IDiom-DB-v1 is a dataset of 54M predicted intrinsically disordered protein regions (IDRs) curated from the AlphaFold Database (see Dataset curation) and used to train IDiom. This repository also contains generated, reference, and example sequences used in the preprint and IDiom GitHub repository.

Preprint   |   IDiom GitHub   |   IDiom Models

IDRs within full length proteins

The dataset contains 54,155,136 IDR records across three FASTA files in idiom-db/. Each record identifies an IDR and includes its available flanking protein context.

Split IDR records File Size
Training 53,613,584 idiom-db-v1_train.fasta 25.3 GB
Validation 270,775 idiom-db-v1_validation.fasta 127.6 MB
Test 270,777 idiom-db-v1_test.fasta 127.7 MB

IDRs only

idiom-db/idrs_only/ contains the same records and split assignments as the context-containing FASTAs above, with each sequence cropped to its annotated IDR.

Split IDR records File Size
Training 53,613,584 idiom-db-v1_train_idrs_only.fasta 6.8 GB
Validation 270,775 idiom-db-v1_validation_idrs_only.fasta 34.2 MB
Test 270,777 idiom-db-v1_test_idrs_only.fasta 34.2 MB

Sequence conventions

The IDR is marked in the FASTA header by _IDR_x-y at the end of the sequence identifier, before any whitespace. Here, x and y are the first and last residue positions of the IDR in the sequence below the header, counting from 1 and including both endpoints. Full-protein records also contain the flanking sequence outside these positions. For isolated IDR records, the marked region spans the entire sequence.

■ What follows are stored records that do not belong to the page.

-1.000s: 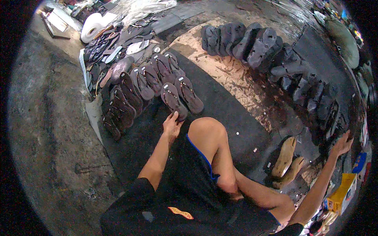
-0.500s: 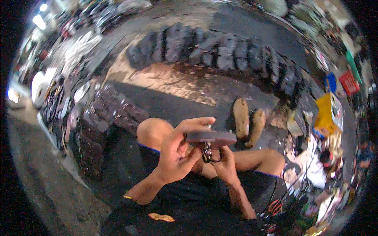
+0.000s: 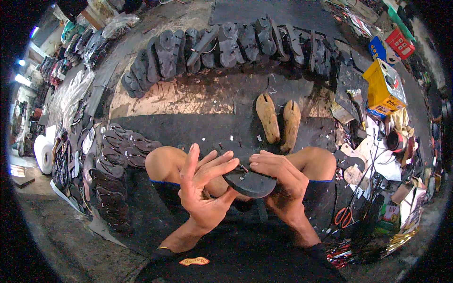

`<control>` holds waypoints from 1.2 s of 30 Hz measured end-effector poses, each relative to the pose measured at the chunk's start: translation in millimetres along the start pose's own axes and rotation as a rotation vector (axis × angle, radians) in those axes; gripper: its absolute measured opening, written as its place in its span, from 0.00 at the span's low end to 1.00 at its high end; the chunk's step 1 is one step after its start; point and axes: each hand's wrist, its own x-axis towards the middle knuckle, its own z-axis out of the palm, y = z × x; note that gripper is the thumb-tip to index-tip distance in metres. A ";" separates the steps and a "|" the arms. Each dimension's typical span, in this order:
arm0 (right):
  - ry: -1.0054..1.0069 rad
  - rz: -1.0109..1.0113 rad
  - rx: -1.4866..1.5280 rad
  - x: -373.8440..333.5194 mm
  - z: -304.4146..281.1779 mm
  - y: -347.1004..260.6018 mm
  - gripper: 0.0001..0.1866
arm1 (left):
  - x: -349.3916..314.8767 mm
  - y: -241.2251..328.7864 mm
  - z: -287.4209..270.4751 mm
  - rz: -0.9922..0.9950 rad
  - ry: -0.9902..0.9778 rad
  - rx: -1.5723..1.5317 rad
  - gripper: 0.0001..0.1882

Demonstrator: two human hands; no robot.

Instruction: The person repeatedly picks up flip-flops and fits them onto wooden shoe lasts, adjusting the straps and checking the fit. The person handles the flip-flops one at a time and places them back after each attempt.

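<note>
Between my hands, above my lap, is a black flip-flop [image 3: 257,184], tilted so that one broad face and a rounded end show. My left hand [image 3: 204,181] grips its left edge, thumb below and fingers reaching over the top, the forefinger raised. From the other side my right hand [image 3: 284,181] holds it, fingertips meeting near a dark strap piece on the face. The far end of the flip-flop is partly hidden by my fingers. Just beyond my right knee lie two wooden shoe lasts [image 3: 268,118], side by side.
Dark flip-flops [image 3: 229,45] stand in a curved row at the far side. More finished-looking flip-flops [image 3: 113,158] are stacked at left, near a white roll [image 3: 44,153]. At right are a yellow box [image 3: 384,89], paper scraps [image 3: 384,160] and orange-handled scissors [image 3: 343,217].
The flip-flop has turned from edge-on to showing a broad face. My right hand has come up from beneath to its right side. The whole view has shifted, and the picture is sharper.
</note>
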 end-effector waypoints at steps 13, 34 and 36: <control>-0.076 0.118 0.101 15.2 -0.7 2.2 0.32 | 10.6 -11.8 -5.0 -0.007 -0.143 -0.028 0.20; 0.010 0.446 -0.598 -23.9 -11.6 257.9 0.56 | 49.1 -112.5 -26.7 -0.815 0.098 -0.677 0.35; 0.053 0.707 -0.325 -30.1 4.0 263.7 0.58 | 57.5 -130.7 -35.8 -0.793 -0.016 -1.040 0.40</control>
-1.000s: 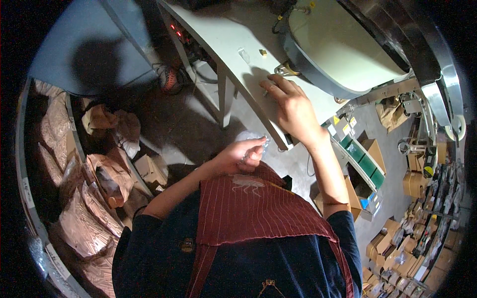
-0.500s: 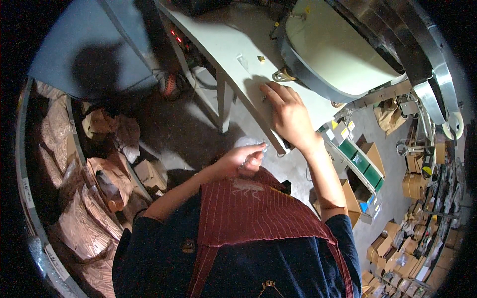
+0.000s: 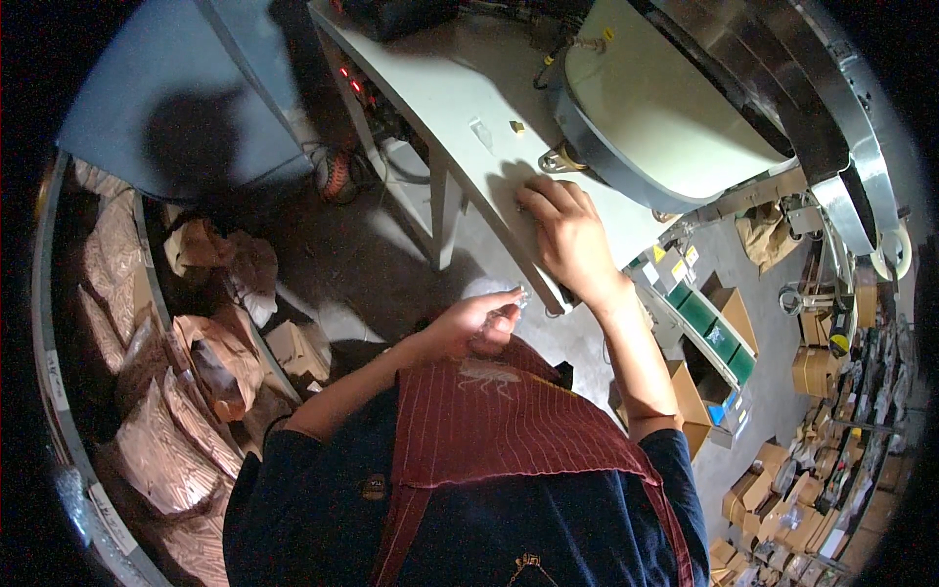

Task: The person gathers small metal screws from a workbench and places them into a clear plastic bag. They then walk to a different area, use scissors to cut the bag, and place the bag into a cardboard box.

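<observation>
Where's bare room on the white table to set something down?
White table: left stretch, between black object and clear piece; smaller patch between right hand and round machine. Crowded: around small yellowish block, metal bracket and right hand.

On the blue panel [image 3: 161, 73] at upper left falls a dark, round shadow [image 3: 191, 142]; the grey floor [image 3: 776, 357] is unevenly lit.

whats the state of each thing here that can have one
Left hand: curled around clear plastic
Clear plastic: crumpled, held
Right hand: fingers bent, at the white table; grip unclear
Red indicator lights: lit
Green conveyor belt: running or stopped, cannot tell
Brown paper at right: crumpled
</observation>
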Demonstrator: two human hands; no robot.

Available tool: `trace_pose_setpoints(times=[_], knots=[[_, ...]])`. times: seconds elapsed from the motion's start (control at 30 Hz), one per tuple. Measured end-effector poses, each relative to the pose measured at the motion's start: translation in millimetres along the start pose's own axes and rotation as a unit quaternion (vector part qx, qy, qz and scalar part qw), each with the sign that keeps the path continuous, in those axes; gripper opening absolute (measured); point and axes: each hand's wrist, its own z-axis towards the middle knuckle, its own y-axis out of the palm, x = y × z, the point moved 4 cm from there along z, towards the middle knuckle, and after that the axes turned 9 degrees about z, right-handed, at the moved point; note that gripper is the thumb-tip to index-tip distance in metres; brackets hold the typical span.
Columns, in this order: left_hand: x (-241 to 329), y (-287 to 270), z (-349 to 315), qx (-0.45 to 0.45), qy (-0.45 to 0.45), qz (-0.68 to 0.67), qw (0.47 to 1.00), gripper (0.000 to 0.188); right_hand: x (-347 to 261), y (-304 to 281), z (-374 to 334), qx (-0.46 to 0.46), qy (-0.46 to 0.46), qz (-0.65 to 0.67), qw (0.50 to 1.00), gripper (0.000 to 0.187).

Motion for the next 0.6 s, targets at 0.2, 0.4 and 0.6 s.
trace_pose_setpoints(times=[0.2, 0.4, 0.6], knots=[[-6.0, -25.8, 8.1, -0.02, 0.023, -0.123, 0.992, 0.038, -7.8, 0.2, -2.9, -0.022, 0.019, -0.038, 0.999, 0.028], [22.7, -4.4, -19.6, 0.03, 0.283, 0.139, 0.949, 0.025, -59.9, -12.8, -17.7, -0.089, -0.08, 0.124, 0.985, 0.033], [25.8, -14.3, -19.6, -0.034, 0.107, -0.099, 0.989, 0.029, -30.2, -14.3, 9.2, -0.032, -0.05, 0.1, 0.993, 0.027]])
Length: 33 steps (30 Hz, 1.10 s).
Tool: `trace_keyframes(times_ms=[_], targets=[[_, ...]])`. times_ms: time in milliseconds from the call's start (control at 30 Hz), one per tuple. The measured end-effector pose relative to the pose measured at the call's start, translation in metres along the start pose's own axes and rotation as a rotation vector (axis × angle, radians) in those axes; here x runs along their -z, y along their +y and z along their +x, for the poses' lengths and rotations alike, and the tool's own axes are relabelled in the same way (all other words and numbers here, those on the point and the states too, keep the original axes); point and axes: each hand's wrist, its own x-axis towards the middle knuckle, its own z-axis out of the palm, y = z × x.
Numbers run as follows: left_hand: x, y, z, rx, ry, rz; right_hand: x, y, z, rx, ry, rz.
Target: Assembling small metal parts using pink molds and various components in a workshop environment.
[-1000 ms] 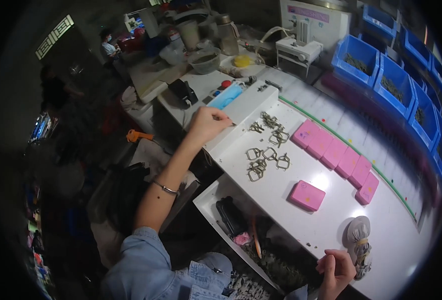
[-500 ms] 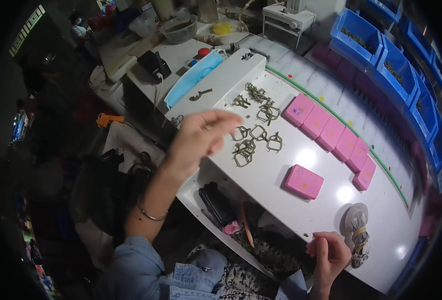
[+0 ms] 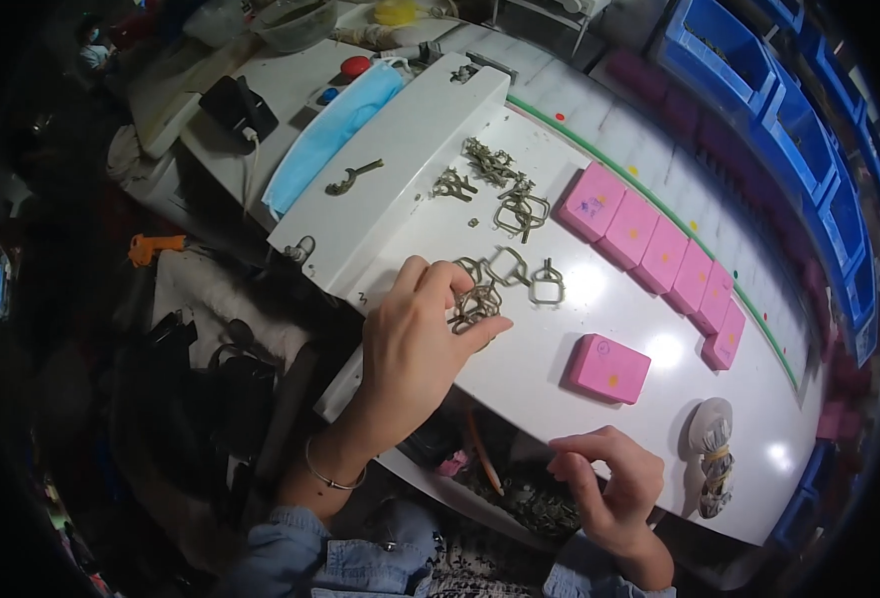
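Note:
My left hand reaches over a small pile of bronze-coloured metal frame pieces, thumb and forefinger apart on either side of it. Whether the fingertips touch the metal is unclear. Beyond it lie more square-looped frame pieces and a heap of small branched metal pieces. By the table's near edge, my right hand hovers with its fingers curled toward the thumb; anything in them is hidden. A single pink block rests on the white table between the hands and a row of similar pink blocks.
A raised white ledge carries one branched piece and a blue face mask. Blue bins stand at far right. A wrapped bundle lies at right. Beneath the edge, an open drawer holds loose pieces.
My left hand has come down onto the pile of frame pieces, its fingers spreading. My right hand has moved left along the table edge. The whole view has shifted a little.

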Motion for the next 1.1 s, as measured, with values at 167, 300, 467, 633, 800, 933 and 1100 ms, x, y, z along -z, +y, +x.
trace_keyframes(times_ms=[167, 300, 467, 633, 800, 933, 1100], targets=[[0.0, -0.004, 0.003, -0.005, -0.047, -0.122, -0.008, 0.001, 0.017, 0.018, -0.02, -0.026], [0.003, -0.016, 0.009, 0.074, -0.145, -0.288, -0.01, 0.002, 0.031, 0.048, -0.001, -0.033], [0.025, -0.025, 0.012, 0.45, -0.19, -1.095, -0.021, 0.008, 0.047, 0.068, 0.01, -0.055], [0.023, -0.018, 0.012, 0.56, -0.091, -1.358, -0.051, 0.018, 0.066, 0.099, 0.071, -0.237], [0.023, -0.029, 0.01, 0.557, -0.155, -1.559, -0.067, 0.009, 0.08, -0.006, 0.05, -0.447], [0.026, -0.03, 0.009, 0.521, -0.22, -1.545, -0.07, 0.008, 0.079, -0.047, 0.054, -0.458], [0.026, -0.022, 0.01, 0.565, -0.195, -1.503, -0.065, 0.009, 0.075, -0.124, 0.052, -0.404]])
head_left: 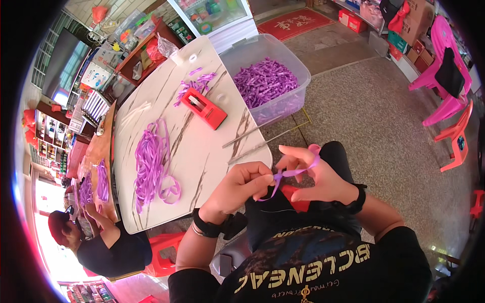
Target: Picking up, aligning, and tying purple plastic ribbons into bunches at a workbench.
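A purple ribbon (292,172) with a knot or bow-like bend stretches between my two hands above my lap. My left hand (242,188) is closed, pinching the ribbon between thumb and forefinger, and a short tail hangs below it. My right hand (326,179) has the ribbon running across its curved fingers, with a loop near the forefinger; its thumb stands apart. On the marbled white table (202,166) to my left lies a long bundle of purple ribbons (151,164). Farther back, a red tape-dispenser-like holder (204,108) sits beside a small heap of purple ribbon pieces (202,82).
A clear plastic tub (303,76) full of purple ribbon pieces stands beyond the table's right edge. Thin sticks (247,154) lie near the table corner. Another person (108,242) sits at the left by more ribbon bundles (102,182). Pink chairs (444,81) stand far right.
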`<state>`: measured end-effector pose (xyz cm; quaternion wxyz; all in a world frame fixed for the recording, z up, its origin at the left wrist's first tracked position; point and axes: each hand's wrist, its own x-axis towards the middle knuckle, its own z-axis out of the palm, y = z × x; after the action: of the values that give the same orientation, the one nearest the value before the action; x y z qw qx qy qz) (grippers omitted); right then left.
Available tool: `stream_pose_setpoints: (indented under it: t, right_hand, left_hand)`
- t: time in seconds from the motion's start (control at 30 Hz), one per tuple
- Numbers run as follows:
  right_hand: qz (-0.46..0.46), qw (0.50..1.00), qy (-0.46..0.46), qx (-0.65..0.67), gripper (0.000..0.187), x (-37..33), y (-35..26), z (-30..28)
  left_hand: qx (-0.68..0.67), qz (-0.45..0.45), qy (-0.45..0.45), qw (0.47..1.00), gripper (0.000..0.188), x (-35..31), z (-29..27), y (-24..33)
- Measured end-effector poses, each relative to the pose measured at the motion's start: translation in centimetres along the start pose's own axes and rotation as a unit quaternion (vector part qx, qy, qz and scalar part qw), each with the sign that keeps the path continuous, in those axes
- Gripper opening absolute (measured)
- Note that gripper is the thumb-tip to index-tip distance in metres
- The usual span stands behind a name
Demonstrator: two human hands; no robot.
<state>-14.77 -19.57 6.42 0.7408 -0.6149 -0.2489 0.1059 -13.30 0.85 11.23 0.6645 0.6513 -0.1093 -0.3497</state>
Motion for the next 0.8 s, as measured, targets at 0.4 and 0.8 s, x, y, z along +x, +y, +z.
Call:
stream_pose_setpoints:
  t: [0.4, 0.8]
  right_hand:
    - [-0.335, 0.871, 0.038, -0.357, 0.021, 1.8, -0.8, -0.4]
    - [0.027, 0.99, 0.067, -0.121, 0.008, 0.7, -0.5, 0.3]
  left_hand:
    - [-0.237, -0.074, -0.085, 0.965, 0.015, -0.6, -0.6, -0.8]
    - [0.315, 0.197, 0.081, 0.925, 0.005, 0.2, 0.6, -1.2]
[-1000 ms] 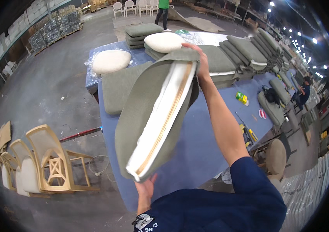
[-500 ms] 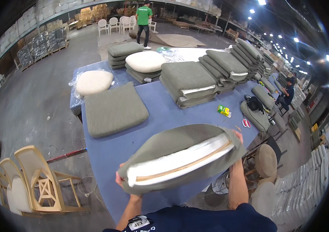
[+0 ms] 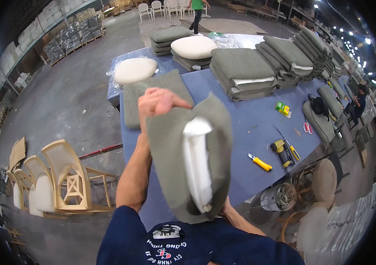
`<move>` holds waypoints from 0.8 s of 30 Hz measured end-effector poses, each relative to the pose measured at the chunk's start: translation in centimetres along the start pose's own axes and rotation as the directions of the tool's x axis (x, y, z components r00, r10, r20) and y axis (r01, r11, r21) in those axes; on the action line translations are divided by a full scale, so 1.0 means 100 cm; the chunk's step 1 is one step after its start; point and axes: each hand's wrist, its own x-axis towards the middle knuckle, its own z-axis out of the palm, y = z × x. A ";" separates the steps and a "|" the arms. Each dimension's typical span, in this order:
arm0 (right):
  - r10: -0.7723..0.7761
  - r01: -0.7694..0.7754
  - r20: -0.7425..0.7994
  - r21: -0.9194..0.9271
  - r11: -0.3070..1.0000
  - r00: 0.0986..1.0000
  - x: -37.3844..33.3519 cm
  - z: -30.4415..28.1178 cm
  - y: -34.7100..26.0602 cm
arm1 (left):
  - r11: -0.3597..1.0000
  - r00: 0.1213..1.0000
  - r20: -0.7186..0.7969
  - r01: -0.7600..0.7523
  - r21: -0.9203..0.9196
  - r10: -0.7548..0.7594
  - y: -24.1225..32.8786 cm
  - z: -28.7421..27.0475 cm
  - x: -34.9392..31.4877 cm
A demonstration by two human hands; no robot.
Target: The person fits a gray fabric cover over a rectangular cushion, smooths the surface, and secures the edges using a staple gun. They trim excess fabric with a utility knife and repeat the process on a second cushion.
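The blue desk (image 3: pixel 245 132) ends on the left beside the gray floor (image 3: pixel 86 97). On the right, its edge runs just past a yellow knife (image 3: pixel 261 163) and a yellow and black tool (image 3: pixel 280 152). A wide bit of blue top shows between the knife and the gray-green cushion (image 3: pixel 166 145). Farther back, a pile of cushions (image 3: pixel 243 64) takes up room. The gray-green cushion is up on end over the near part of the desk, white inside showing, its low end close to the dark blue shirt (image 3: pixel 250 243). The left hand (image 3: pixel 157 102), a bit blurry, is curled on its top edge. The right hand (image 3: pixel 226 209) is at its low right side, mostly hidden, so I can't tell how its fingers are.
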 end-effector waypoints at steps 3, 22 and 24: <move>0.020 -0.009 0.093 -0.118 0.993 0.995 0.003 0.041 -0.013 | 0.991 0.992 0.072 -0.092 -0.093 0.099 0.006 -0.022 -0.025; -0.530 0.921 0.823 -0.345 -0.181 0.205 -0.105 0.191 -0.134 | 0.964 0.963 0.262 0.132 -0.231 -0.069 0.118 -0.046 -0.123; -0.583 0.939 0.796 -0.307 -0.157 0.163 -0.101 0.200 -0.130 | 0.975 0.947 0.286 0.188 -0.120 -0.147 0.148 -0.049 -0.135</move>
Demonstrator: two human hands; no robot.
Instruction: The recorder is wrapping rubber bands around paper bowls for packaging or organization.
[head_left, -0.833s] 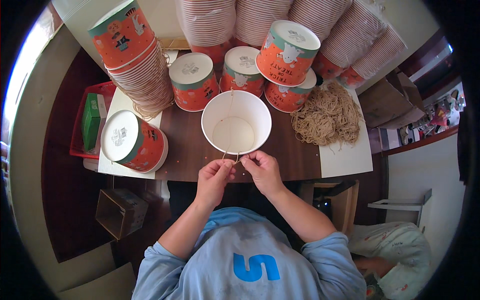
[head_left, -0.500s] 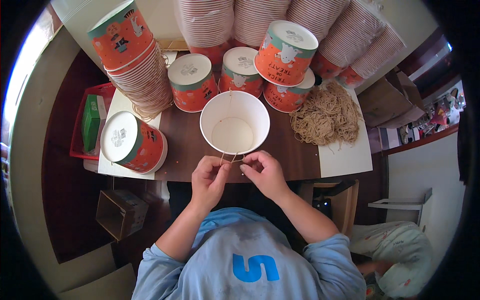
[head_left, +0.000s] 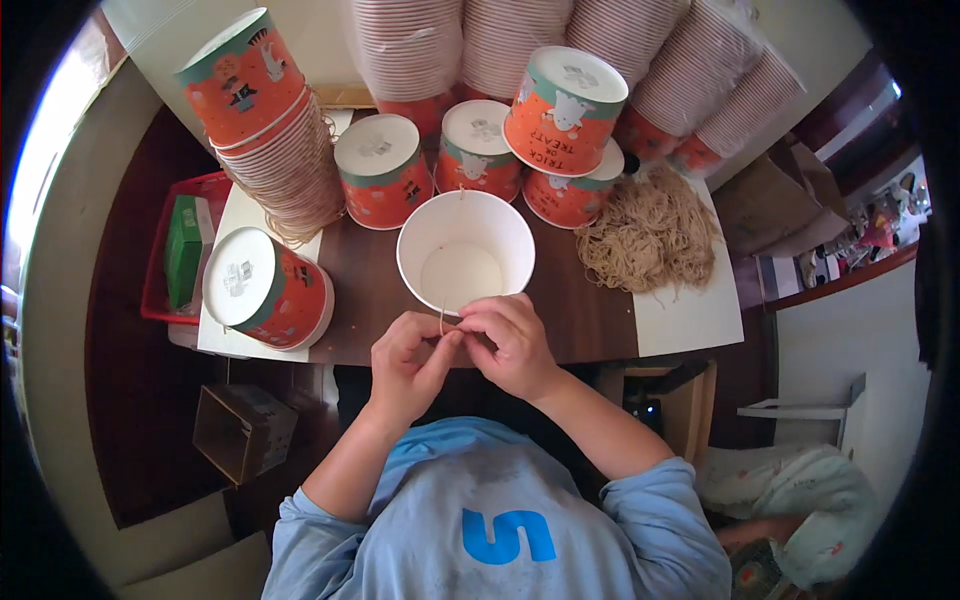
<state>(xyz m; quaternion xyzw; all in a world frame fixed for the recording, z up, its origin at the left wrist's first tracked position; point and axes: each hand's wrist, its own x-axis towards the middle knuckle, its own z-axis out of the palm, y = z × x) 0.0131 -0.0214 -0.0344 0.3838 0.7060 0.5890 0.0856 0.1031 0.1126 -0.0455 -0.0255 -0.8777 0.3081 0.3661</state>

For example, this record marks QSSG as the IDR at positions 4–7:

>example_IDR_4-7
MEDQSSGACDE

For an isolated IDR, the header marks the entire sequence:

>example_IDR_1-4
QSSG

See the IDiom GitHub sequence conventions for loading these records with IDiom.

For IDR-only records, headers retain the original record identifier and append _IDR_1-L, where L is the extracted sequence length. For example:

>A0A1Y2LV99-F1_IDR_319-353_IDR_1-35
KKDEVKDGDKAEGANGEVKEGDKSKEKPKDEKKKP

The final _IDR_1-35 describes positions in the extracted sequence. The earlier _IDR_319-353 remains part of the accession and identifies the region in the source record. IDiom parses the last _IDR_ suffix, so these files work with its FASTA record reader. The retained source span refers to the source FASTA sequence, which may include only available protein context.

Dataset curation

IDiom-DB was curated from AlphaFold Database (AFDB) v4 as described in the preprint:

  1. Cluster proteins. Cluster the 214M AFDB sequences with MMseqs2 at 90% sequence identity and 80% coverage, then identify IDRs in cluster representatives.
  2. Identify disordered regions. Smooth AF2 pLDDT scores with a 15-residue averaging window. Scores below 70 indicate disorder, scores above 80 indicate folded regions, and intermediate scores define gaps. Folded or disordered runs shorter than 10 residues become gaps; gaps between disordered regions, or at a protein terminus next to a disordered region, are merged into the IDR. Other gaps are classified as folded.
  3. Filter sequences. Discard IDRs shorter than 30 residues, proteins longer than 1,020 residues, and proteins that are entirely low-pLDDT. Remove records matching DisProt IDRs at ≥50% sequence identity and ≥80% bidirectional coverage.
  4. Trim signal peptides. Use SignalP 6.0 to identify N-terminal signal peptides with cleavage-site probability ≥0.9. Trim these residues from overlapping IDRs and discard records whose remaining IDR is shorter than 30 residues.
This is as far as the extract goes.